= William Caton =

English Quaker itinerant preacher and writer (1636–1665)

William Caton (1636–1665) was an early English Quaker itinerant preacher and writer.

==Life==
He was probably a near relation of Margaret Fell. At the age of fourteen he was taken by his father to Swarthmoor, near Ulverston, to be educated by a kinsman who was then tutor to the Fell family; the boy was then sent to a school at Hawkshead. In 1652 George Fox paid his first visit to Swarthmoor Hall, and Caton embraced quakerism. He now refused to study on the ground of its being a worldly occupation, and Margaret Fell employed him at Swarthmore to teach her younger children and act as her secretary.

When he was about eighteen, Caton was chosen one of the quaker preachers for the district, and in his Journal he relates that he was often met with violence by the people of the places in which he attempted to preach. In 1654 he left Swarthmore in order to become an itinerant preacher. Towards the end of the year he was joined by John Stubbs, with whom he proceeded to Maidstone. Here they were both sent to the house of correction and harshly treated, but the only charge against them was preaching, and the magistrates released them. About the middle of 1655 Caton went to Calais, preaching through an interpreter, and returned to England. After a preaching tour, which lasted some months, he went to the Dutch Republic, hoping to convert the Dutch. At Vlissingen and Middelburg he found English congregations, and was roughly handled at both places for interrupting their services. At the end of 1655 he was again in England. He next made an attempt to promulgate quakerism in Scotland, and was the messenger from the Friends in England to General George Monck. Early in 1656 Caton was imprisoned for a short time at Congleton. Towards the end of this year he returned to the Dutch Republic, and decided to settle in Amsterdam, where there was a small Quaker community. He spent some time between England and the Dutch Republic.

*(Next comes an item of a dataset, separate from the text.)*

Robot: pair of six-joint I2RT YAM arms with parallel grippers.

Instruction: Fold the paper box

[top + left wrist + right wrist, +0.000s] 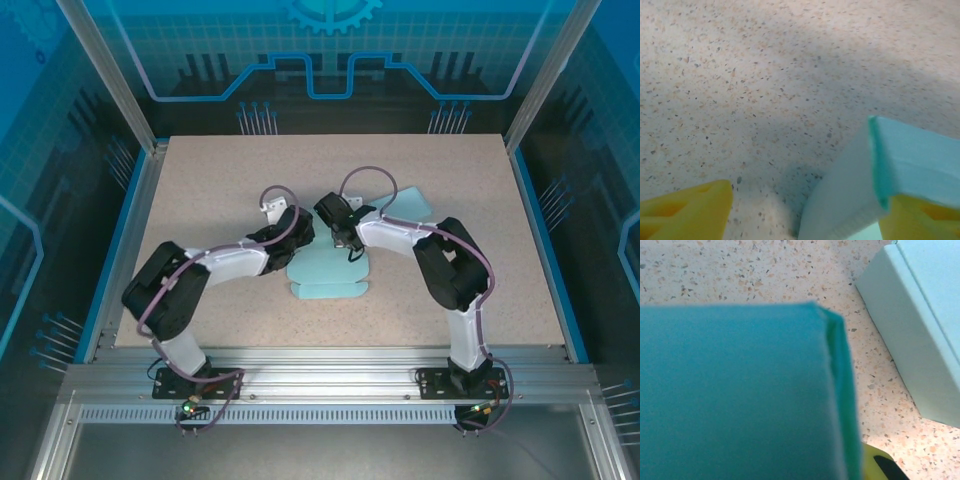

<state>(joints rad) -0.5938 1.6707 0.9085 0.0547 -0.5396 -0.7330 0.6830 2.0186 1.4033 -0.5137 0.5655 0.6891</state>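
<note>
The light teal paper box (328, 278) lies partly flat at the table's middle, and another panel (405, 200) of it reaches toward the back right. My left gripper (300, 238) is at the box's left edge. Its yellow fingers (687, 207) stand wide apart and open, and a raised box flap (860, 180) leans against the right finger (920, 220). My right gripper (347, 242) is over the box's centre, shut on a teal panel (740, 395) that hides its jaws apart from one yellow finger (879, 462). A paler box wall (915, 335) lies beyond.
The speckled beige tabletop (220, 180) has free room all around the box. Blue edging and aluminium frame rails (330, 365) border the table. Both arms bend inward from their bases at the near edge.
</note>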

At the end of 1660 he had an interview with Charles I Louis, Elector Palatine at Heidelberg, to plead for liberty of conscience. About 1662 he married Annekin Derrix or Derricks, a Dutch quakeress. On a later journey to the Dutch Republic he was forced to take shelter in Yarmouth Roads, where he landed, and was imprisoned for nearly five months for refusing the oath of allegiance. He returned to the Dutch Republic. His last known letter is dated 8th month 1665 (O.S.), and Barclay, in his reprint of Caton's ‘Journal,’ states that there is reason to believe that he died towards the end of 1665.

==Works==
He wrote both in English and Dutch, and his style was more simple and pointed than that of most of the seventeenth-century Friends. In England, the Dutch Republic, and Germany his works were for more than a century highly esteemed.

His principal works were:

- ‘A True Declaration of the Bloody Proceedings of the Men of Maidstone,’ 1655.
- ‘The Moderate Enquirer resolved … by way of Conference concerning the condemned People commonly called Quakers,’ &c., 1659 (translated into Dutch as ‘Den matelijcken Ondersoeker voldaen’ in 1669).
- ‘Truth's Character of Professors …’ 1660.
- ‘An Epistle to King Charles II sent from Amsterdam in Holland, the 28 of the 10 month, 1660.’
- ‘William Caton's Salutation and Advice unto God's Elect,’ 1660.
- ‘An Abridgement; or a Compendious Commemoration of the Remarkable Chronologies which are contained in that famous Ecclesiastical History of Eusebius Pamphilus,’ 1661 (reprinted as ‘An Abridgement of Eusebius Pamphilius's Ecclesiastical History’).
- ‘The Testimony of a Cloud of Witnesses,’ &c., 1662.
- ‘Two General Epistles given forth in Yarmouth Common Gaol,’ 1663.
- ‘A Journal of the Life of … Will. Caton, written by his own hand’ (edited by George Fox), 1689.

Besides the above Caton wrote a large number of small books and tracts in High and Low Dutch, including ‘Eine Beschirmung d'un schuldigen,’ 1664.